Los tacógrafos inteligentes de segunda generación un problema para los conductores de internacional

En transporte internacional todos los vehículos de más de 3,5 toneladas deben incorporar tacógrafos inteligentes de segunda generación, pero la falta de formación en su manejo está originando un gran número de sanciones.
 

Los tacógrafos inteligentes de segunda generación se han convertido en un auténtico quebradero de cabeza para las empresas españolas que realizan transporte internacional. La ausencia de una adecuada formación de los conductores está originando el incorrecto manejo de estos nuevos dispositivos, lo que provoca que los transportistas españoles que salen fuera de nuestras fronteras acumulen problemas y sanciones.

Se calcula que tan sólo en España unos 30.000 camiones y otros vehículos han tenido que sustituir sus “viejos” tacógrafos, una cifra que a nivel europeo supera el millón de unidades.

 

Quiénes están obligados

La obligatoriedad del tacógrafo inteligente de segunda generación afecta a todas las empresas de transporte y autónomos radicados en países de la Unión Europea y del Espacio Económico Europeo (Islandia, Noruega, Suiza y Liechtenstein).

Desde el pasado 21 de agosto todos los vehículos con una MMA superior a 3,5 toneladas y que realicen transporte internacional están obligados a equipar tacógrafos inteligentes de segunda generación y sus conductores también están obligados a utilizarlos correctamente. Por otra parte, esta norma no afecta a los vehículos que operan en el ámbito nacional.

Esta medida, contemplada en el Paquete de Movilidad Europeo aprobado en el verano de 2020, entró en vigor el 1 de enero de este año con un periodo transitorio-informativo de dos meses que finalizó el pasado 1 de marzo. Los primeros vehículos implicados fueron todos los matriculados antes de junio de 2019, quedando para el 21 de agosto aquellos vehículos con fecha de matriculación hasta diciembre de 2023.

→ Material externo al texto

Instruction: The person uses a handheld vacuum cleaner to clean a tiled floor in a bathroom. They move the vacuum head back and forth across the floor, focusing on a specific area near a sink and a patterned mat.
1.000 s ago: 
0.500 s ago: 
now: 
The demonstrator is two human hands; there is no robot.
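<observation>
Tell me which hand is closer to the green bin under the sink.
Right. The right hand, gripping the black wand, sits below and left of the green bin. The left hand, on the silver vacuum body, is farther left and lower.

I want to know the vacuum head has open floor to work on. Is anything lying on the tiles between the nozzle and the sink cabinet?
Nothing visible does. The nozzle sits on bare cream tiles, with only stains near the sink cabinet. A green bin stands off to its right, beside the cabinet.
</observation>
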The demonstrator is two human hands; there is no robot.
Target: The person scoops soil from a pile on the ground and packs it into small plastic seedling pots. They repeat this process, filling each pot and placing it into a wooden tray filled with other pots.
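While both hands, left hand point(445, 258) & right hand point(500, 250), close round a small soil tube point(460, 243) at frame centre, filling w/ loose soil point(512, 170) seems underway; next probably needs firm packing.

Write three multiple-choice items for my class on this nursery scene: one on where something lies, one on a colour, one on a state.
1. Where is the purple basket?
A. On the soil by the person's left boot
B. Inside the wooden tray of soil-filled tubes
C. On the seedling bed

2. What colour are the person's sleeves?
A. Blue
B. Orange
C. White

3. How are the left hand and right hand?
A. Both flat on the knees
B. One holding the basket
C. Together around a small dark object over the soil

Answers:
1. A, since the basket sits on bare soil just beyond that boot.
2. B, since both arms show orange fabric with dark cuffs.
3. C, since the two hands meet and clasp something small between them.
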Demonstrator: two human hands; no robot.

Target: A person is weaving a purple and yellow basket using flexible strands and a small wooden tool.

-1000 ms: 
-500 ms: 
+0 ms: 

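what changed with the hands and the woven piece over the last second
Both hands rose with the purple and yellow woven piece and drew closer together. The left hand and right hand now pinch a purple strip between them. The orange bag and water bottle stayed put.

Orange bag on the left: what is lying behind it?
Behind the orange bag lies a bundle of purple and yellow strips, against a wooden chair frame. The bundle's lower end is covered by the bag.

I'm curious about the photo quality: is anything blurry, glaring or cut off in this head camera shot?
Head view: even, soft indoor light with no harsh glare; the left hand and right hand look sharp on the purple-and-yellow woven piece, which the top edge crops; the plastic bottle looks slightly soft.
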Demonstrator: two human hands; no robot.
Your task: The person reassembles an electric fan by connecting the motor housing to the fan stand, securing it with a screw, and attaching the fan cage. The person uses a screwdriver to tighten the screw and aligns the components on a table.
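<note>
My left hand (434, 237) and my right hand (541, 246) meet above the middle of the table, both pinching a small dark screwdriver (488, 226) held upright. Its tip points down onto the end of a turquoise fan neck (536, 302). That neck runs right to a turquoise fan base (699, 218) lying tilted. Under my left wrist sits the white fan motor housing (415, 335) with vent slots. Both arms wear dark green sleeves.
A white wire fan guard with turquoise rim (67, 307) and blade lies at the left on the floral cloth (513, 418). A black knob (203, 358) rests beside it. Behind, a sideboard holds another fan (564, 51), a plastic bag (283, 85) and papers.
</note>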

Por último, hay que anotar que a partir del 1 de julio de 2026 está previsto que los vehículos entre 2,5 y 3,5 toneladas que realicen tráficos internacionales de transporte de mercancías, también se encuentren obligados a incorporar los nuevos tacógrafos inteligentes de segunda generación.

 

Los que se quedan fuera

Aunque realicen transporte internacional en el ámbito de la Unión Europea esta medida no afecta a los transportistas de países inscritos en el Tratado de la Comunidad del Transporte (Bosnia Herzegovina, Albania o Serbia), ni a los que forman parte del Acuerdo AETR (Rusia, Turquía o Moldavia).

 

Multas que asustan

Desde el punto de vista sancionador la Comisión Europea ha dado carta blanca a los Estados y esa libertad ha desembocado en una gran disparidad de criterios sancionadores, que tienen su punto culminante en el caso francés donde se contemplan multas de hasta 30.000 euros y pena de cárcel.

Estas son las sanciones por incumplir la normativa referente a los tacógrafos inteligentes de segunda generación:

- España: Multa de 2.001 euros e inmovilización del vehículo.

- Francia: Multa de hasta 30.000 euros, inmovilización del vehículo y posibilidad de un año de cárcel.

- Alemania: Multa de 6.000 euros.

- Países Bajos: Multa de 4.400 euros.

- Portugal: Multa de 6.000 euros.

- Austria: Multa de 400 a 5.000 euros.

- Reino Unido: Multa de 355 euros.

- República Checa: Multa de hasta 14.170 euros.